Imagine if everybody in every software company was an "engineer," including the executives, salespeople, and market researchers. Imagine if they only ever hired people trained as software engineers, and only hired them into software development roles, and staffed every other position in the company from engineering hires who had skill and interest at performing other roles. That's how medical practices, law firms, and some other professions work.
For example -- my wife is an architect, so I'm aware of specific examples here -- there are many architecture firms that have partners whose role consists of bringing in big clients and managing relationships with them. They are never called "sales executives" or "client relationship management specialists." If you meet one at a party, they'll tell you they're an architect.
Apparently it's the same thing with scientific research. When a lab gets big enough, people start to specialize, but they don't get different titles. If you work at an arts nonprofit writing grant applications, they will call you a grant writer, but a scientist is always a scientist or a "researcher" even if all they do is write grant applications.
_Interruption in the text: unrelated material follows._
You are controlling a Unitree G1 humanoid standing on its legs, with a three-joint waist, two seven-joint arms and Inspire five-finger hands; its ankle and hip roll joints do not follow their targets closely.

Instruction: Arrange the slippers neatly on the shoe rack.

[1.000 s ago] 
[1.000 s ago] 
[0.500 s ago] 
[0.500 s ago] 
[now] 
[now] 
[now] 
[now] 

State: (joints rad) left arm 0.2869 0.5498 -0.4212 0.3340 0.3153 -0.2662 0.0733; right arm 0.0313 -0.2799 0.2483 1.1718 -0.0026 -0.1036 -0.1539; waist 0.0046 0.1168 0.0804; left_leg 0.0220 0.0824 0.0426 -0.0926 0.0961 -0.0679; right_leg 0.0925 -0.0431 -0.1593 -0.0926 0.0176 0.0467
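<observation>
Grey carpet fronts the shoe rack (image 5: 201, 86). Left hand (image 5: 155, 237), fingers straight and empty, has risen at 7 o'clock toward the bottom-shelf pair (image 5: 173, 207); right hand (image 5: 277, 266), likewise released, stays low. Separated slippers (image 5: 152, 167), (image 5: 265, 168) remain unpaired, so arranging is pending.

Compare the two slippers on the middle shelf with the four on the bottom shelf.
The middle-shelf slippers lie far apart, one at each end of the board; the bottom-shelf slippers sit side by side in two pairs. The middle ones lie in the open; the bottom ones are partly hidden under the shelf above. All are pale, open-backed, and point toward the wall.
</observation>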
> Imagine if programmers spent 40% of their time writing documents asking for money to write code.
The daily I'm not taking part anymore at work started today at 9:30 as always, and has currently (11:50) people excusing themselves because they have other meetings...
We need a revolution on exposing bad managers and making sure they lose their jobs. For every kind of manager. But that situation isn't very far from normal.
If this was applied in science we'd be still be flying blind with regards to stomach ulcers because a lot of 'researchers' thought bacteria couldn't live in the stomach (it's obviously a BS reason)
Yes, CRM procedures are very good in some cases and I would definitely apply it in healthcare in stuff like procedures, or the issues mentioned, etc.
...on the evening of Dec 28, 1978, they experienced a landing gear abnormality. The captain decided to enter a holding pattern so they could troubleshoot the problem. The captain focused on the landing gear problem for an hour, ignoring repeated hints from the first officer and the flight engineer about their dwindling fuel supply, and only realized the situation when the engines began flaming out. The aircraft crash-landed in a suburb of Portland, Oregon, over six miles (10 km) short of the runway
It has been applied to other fields:
Elements of CRM have been applied in US healthcare since the late 1990s, specifically in infection prevention. For example, the "central line bundle" of best practices recommends using a checklist when inserting a central venous catheter. The observer checking off the checklist is usually lower-ranking than the person inserting the catheter. The observer is encouraged to communicate when elements of the bundle are not executed; for example if a breach in sterility has occurred
Maybe not this system exactly, but a new way of doing science needs to be found.
Journals, scientists, funding sources, universities and research institutions are locked in a game that encourages data hiding, publish or perish incentives, and non-reproducible results.